Effects of Peer Pressure on Kids: Impact on Bullying

Typically, when we think of the effects of peer pressure on kids, we envision adolescent friends encouraging our teens to try out new substances. It comes as a shock to many parents to learn that children as young as three or four years old are already concerned with the opinions of their peers.

Even a toddler as young as two can mimic the antics of their peers and older relatives. Peer pressure is a natural part of childhood because kids naturally look up to and enjoy the company of their peers. Parents should teach their children when it’s appropriate to follow the lead of others and when to strike out on their own.

If your group of friends decided to jump off a bridge, would you follow suit? In this piece, I’ll go over some strategies you can use to keep your kid on the straight and narrow even in the face of intense pressure from their peers.

Exactly what is it that we mean when we talk about peer pressure?

When do kids feel pressured to conform? Peer pressure occurs when a person attempts to influence another person to alter their behavior, values, or beliefs so that they will be more popular in their peer group. When kids feel pressured to conform to their peers, they often disobey their parents. This often necessitates engaging in potentially harmful activities.

Negative peer pressure can manifest in other ways, even if younger children don’t engage in the typically risky behaviors we associate with it. If you start working with a kid when they’re young, they’ll be better prepared to handle peer pressure when they’re teenagers.

When young children feel pressured to conform to the norms of their peers, they may engage in the following actions:

  • Carrying on in the same manner as a friend who has already been disciplined for his actions.
  • Risky behavior, such as jumping from a great height, is being explored here.
  • A deliberate violation of norms intended to elicit an emotional response.
  • Involvement in any activity that threatens to exceed acceptable limits in either safety or acceptability.

Addressing the issue of peer pressure with your children.

It’s vital to talk to your child about peer pressure using words that are age-appropriate and in a way that he can understand. Tell him that he shouldn’t assume it’s all right to follow suit just because his pal is doing it.

When you see your young children following their peers in a way that could endanger them or go against your family’s values, it’s time to set them straight. They may feel more assured in their moral judgment as a result.

You should also inform them of the logical results that come from choosing to follow peers rather than adults. For instance, even if they see a friend crossing the street unsupervised, they know it’s not a good idea to do so themselves. Instilling your child the confidence to stand firm against peer pressure is crucial.
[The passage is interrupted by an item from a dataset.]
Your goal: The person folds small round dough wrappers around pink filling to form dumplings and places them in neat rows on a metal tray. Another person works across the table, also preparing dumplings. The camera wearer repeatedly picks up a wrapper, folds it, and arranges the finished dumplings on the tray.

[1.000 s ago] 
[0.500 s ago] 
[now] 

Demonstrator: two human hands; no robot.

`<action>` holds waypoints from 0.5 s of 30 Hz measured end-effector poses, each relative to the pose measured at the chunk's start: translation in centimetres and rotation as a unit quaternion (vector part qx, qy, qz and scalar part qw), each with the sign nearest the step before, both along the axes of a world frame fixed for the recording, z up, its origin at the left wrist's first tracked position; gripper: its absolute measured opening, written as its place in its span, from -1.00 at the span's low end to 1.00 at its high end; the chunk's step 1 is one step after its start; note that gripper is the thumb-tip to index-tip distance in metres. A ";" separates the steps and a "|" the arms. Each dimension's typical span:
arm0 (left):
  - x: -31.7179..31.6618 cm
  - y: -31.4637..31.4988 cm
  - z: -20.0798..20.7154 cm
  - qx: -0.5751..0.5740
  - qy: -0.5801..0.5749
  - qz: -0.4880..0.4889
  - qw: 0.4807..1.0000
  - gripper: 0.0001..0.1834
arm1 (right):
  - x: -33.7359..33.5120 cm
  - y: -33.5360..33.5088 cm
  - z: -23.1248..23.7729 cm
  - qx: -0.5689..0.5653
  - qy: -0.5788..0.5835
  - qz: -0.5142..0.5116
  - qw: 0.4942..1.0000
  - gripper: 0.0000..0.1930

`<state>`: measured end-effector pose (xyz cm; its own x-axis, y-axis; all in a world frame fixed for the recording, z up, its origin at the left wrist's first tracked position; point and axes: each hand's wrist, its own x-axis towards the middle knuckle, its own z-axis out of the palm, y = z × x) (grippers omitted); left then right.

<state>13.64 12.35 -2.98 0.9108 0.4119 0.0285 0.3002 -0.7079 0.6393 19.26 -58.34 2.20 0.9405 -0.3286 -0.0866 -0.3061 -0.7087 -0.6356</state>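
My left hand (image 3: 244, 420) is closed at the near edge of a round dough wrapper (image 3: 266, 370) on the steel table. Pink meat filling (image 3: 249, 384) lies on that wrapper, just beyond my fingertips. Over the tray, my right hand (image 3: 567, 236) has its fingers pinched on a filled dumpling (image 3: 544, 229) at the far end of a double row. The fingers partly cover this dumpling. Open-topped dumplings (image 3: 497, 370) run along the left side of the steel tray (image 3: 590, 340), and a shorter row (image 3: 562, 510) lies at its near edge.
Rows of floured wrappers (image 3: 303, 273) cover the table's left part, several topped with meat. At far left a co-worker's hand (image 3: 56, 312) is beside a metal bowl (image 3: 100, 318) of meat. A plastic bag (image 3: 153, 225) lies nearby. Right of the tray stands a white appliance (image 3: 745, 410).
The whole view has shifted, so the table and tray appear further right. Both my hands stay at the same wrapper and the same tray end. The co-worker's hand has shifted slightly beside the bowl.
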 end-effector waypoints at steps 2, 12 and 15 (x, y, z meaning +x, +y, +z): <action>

Children between 7 and 10 are at an appropriate developmental stage to receive more truthful information about the potential outcomes of imitating their peers. Instruct them that the risky behaviors they engage in now may lead to even more severe consequences as they mature.

It’s OK to be more honest with them as they get older; make sure you’re not scaring them or using overly dramatic examples. Your child will feel more supported and confident in coming to you about his concerns about the peer pressure he will face if you emphasize the importance of natural consequences. Get the small stuff out of the way so you have a solid foundation when the big stuff hits.

Keeping an eye on your tween or teen’s emotions, actions, and circle of friends is important because they may need to open up to you about problems they’re having with their peers. Maintaining open communication channels will encourage them to confide in you during trying times. The importance of getting a head start must be balanced. Remind them that it’s normal to feel pressure from their peers but that there are always consequences to their actions, some of which can be quite severe.

Parents can better equip their children to handle peer pressure when they have regular and open conversations about it with them from a young age. Initiating this process at a young age will allow you to better assist your children in recognizing and avoiding potentially dangerous situations as they grow.

It’s a chance to assist them in considering all of their options. Being a good example and encouraging your children when they make wise choices are great ways to combat the adverse effects of peer pressure.

Assist young people in dealing with the effects of peer pressure.

The best weapons we can give our children against the influence of their peers are a strong sense of self and the ability to rely on themselves. Children with a solid self-esteem foundation are more likely to prioritize their individual wants and needs over those of their peers.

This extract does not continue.